There is increasing need for methods that integrate multiple data types into a single analytical framework as the spatial and temporal scale of ecological research expands. Current work on this topic primarily focuses on combining capture-recapture data from marked individuals with other data types into integrated population models. Yet, studies of species distributions and trends often rely on data from unmarked individuals across broad scales where local abundance and environmental variables may vary. We present a modeling framework for integrating detection-nondetection and count data into a single analysis to estimate population dynamics, abundance, and individual detection probabilities during sampling. Our dynamic population model assumes that site-specific abundance can change over time according to survival of individuals and gains through reproduction and immigration. The observation process for each data type is modeled by assuming that every individual present at a site has an equal probability of being detected during sampling processes. We examine our modeling approach through a series of simulations illustrating the relative value of count vs. detection-nondetection data under a variety of parameter values and survey configurations. We also provide an empirical example of the model by combining long-term detection-nondetection data (1995-2014) with newly collected count data (2015-2016) from a growing population of Barred Owl (Strix varia) in the Pacific Northwest to examine the factors influencing population abundance over time. Our model provides a foundation for incorporating unmarked data within a single framework, even in cases where sampling processes yield different detection probabilities. This approach will be useful for survey design and to researchers interested in incorporating historical or citizen science data into analyses focused on understanding how demographic rates drive population abundance.

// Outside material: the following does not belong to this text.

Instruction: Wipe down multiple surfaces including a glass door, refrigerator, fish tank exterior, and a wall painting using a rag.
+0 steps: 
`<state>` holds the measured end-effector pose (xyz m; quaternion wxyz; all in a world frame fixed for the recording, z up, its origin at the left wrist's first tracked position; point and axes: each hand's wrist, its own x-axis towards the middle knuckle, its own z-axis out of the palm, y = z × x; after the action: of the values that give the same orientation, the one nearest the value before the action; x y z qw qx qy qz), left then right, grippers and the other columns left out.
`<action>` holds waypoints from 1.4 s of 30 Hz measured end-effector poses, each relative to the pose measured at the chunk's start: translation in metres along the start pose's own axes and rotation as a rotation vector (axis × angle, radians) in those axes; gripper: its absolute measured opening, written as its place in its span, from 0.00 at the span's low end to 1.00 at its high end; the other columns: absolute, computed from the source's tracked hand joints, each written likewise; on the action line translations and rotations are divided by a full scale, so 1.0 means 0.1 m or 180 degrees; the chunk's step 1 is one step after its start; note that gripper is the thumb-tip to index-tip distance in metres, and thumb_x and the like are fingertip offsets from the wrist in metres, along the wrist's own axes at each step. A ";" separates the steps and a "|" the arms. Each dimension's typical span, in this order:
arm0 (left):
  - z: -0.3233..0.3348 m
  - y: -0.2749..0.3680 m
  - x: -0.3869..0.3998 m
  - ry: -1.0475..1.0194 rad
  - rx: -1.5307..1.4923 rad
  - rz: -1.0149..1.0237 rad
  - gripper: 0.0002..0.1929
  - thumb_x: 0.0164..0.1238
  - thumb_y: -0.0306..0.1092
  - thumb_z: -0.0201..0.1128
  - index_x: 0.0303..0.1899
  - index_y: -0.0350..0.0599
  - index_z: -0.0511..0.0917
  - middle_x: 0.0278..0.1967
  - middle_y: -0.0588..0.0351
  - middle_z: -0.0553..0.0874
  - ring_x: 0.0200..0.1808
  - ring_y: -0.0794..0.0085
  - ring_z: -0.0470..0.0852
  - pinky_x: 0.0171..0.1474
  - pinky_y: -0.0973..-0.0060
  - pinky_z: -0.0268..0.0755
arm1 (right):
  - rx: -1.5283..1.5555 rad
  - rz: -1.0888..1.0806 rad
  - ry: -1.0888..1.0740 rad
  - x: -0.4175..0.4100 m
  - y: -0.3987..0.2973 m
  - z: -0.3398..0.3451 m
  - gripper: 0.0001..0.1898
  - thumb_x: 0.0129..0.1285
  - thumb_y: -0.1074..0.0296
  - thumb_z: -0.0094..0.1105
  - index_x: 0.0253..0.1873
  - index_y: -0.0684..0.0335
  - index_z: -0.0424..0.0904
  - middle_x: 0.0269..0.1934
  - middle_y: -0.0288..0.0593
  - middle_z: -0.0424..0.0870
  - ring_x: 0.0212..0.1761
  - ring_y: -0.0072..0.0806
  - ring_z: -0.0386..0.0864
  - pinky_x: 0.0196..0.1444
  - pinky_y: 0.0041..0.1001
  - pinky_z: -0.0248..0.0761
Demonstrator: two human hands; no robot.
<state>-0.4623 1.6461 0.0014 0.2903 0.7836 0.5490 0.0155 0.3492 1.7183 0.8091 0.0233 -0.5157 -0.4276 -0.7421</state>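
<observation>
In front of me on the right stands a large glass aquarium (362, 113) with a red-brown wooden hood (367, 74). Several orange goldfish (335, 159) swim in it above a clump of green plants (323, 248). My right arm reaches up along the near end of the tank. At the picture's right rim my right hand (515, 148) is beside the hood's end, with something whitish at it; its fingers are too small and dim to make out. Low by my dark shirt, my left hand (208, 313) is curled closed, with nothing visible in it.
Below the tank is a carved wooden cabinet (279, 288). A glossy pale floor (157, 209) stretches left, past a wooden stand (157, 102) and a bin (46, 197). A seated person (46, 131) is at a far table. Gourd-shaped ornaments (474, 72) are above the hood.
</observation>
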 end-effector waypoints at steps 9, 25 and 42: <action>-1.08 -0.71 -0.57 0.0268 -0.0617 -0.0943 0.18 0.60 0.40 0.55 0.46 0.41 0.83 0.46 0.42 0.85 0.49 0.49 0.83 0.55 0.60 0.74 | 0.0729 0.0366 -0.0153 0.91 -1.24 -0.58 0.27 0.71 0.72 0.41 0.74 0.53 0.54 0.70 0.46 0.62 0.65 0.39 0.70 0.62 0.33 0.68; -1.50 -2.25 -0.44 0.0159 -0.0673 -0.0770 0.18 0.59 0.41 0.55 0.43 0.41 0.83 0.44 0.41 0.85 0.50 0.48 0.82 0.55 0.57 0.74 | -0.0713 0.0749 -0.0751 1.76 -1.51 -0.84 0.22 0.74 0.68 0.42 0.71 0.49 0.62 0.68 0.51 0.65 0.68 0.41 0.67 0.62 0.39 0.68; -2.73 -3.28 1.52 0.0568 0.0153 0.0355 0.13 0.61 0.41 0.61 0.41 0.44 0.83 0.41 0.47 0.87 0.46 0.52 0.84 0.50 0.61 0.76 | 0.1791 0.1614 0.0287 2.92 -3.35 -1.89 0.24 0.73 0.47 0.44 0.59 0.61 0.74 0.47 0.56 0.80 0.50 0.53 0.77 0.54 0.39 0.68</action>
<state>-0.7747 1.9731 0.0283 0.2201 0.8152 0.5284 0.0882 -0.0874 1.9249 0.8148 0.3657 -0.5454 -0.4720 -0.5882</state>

随着生态研究的空间和时间尺度的扩大,越来越需要将多种数据类型整合到一个单一的分析框架中。目前,关于这个主题的工作主要集中在将标记个体的捕获-再捕获数据与其他数据类型结合到综合种群模型中。然而,物种分布和趋势的研究通常依赖于广泛范围内未标记个体的数据,而在这些范围内,局部丰度和环境变量可能会有所不同。我们提出了一种将检测-未检测和计数数据整合到单个分析中的建模框架,以估计种群动态、丰度和个体在采样过程中的检测概率。我们的动态种群模型假设,根据个体的存活和繁殖及迁入带来的增长,特定地点的个体数量可以随时间而变化。我们通过假设在采样过程中,每个存在于一个地点的个体都有相同的被检测到的概率,来对每个数据类型的观测过程进行建模。我们通过一系列模拟来检验我们的建模方法,这些模拟说明了在各种参数值和调查配置下,计数与检测-未检测数据的相对价值。我们还通过将西北太平洋地区 barred owl(Strix varia)的长期检测-未检测数据(1995-2014 年)与新收集的计数数据(2015-2016 年)结合,提供了一个模型的实证示例,以研究影响种群数量随时间变化的因素。我们的模型为在单个框架内纳入未标记数据提供了基础,即使在采样过程产生不同检测概率的情况下也是如此。这种方法将对调查设计和研究人员有用,他们有兴趣将历史或公民科学数据纳入分析中,以了解人口增长率如何驱动种群数量。